NOD-like receptors are one of the pattern recognition receptors (PRR); they can be assembled into inflammasome under the stimulation of pathogens or other dangerous signals. According to different NLRs, the inflammasome can be classified into four types, NLRP-1, 3, 4 Ice Protease-Activating Factor (IPAF), 5. During pathogen stimulation, effector domains of NLRs are exposed to activating caspase-1 through CARD-CARD and PYD-PYD interactions or with the help of ASC directly. Different types of NLRs respond to different stimuli. NALP3 is sensible to perforin, extracellular adenosine triphosphate (ATP), urate crystals, DNA and RNA in virus and ultraviolet. IPAF is sensible to extracellular pathogens, such as Pseudomonas, and intracellular pathogens such as Salmonella, Listeria, Shigella, Legionella bacteria.
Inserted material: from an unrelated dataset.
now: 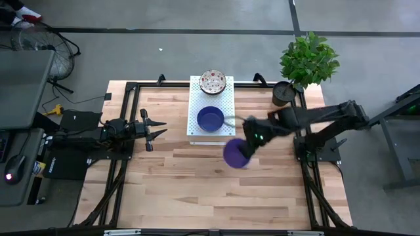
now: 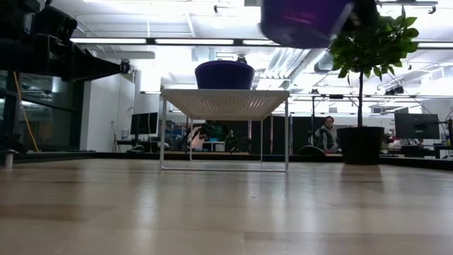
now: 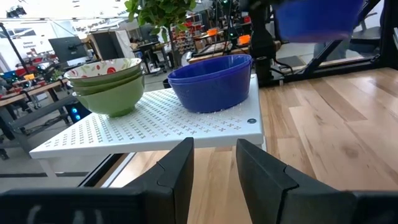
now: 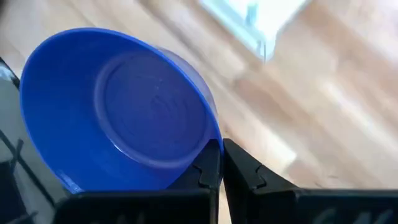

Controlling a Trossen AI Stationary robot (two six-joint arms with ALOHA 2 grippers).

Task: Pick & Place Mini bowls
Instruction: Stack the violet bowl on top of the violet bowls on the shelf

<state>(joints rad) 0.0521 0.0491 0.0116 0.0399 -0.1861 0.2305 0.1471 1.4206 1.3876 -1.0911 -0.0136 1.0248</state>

Legionella also needs the help of NALP5-5 to activate caspase-1.[16,17] AIM plays an important role in viral infections; its function is to identify DNA cytoplasm. It is a cytoplasmic DNA transducer, one of PRRs sensible to extrinsic DNA. It belongs to HIN-200 family, with a PYD domain in amino-terminal and an HIN-200 domain in carboxy-terminal. In virus-infected cells, AIM2 and caspase-1 can form inflammasome to induce innate immunity and resist intracellular bacteria and DNA viruses. RIG-I also binds to the adaptor ASC to trigger caspase-1-dependent inflammasome activation by a mechanism independent from CARD and NLRP3 in RNA infection. The effects of ASC are to combine caspase-1 and NLRP1, NLRP3, AIM2, RIG-I together. The mechanism is mediated by the PYD domain in the carboxyl terminus of ASC combined with PYD domain in NLRP1 NLRP3 and AIM, with the CARD domain in N-terminal of ASC combined with pro-caspase-1’s CARD domain. In addition, ASC can be assembled into ASC dimer without the participation of NLRs, and ASC dimer can activate caspase-1 directly. This ASC dimer has been named Pyroptosome recently.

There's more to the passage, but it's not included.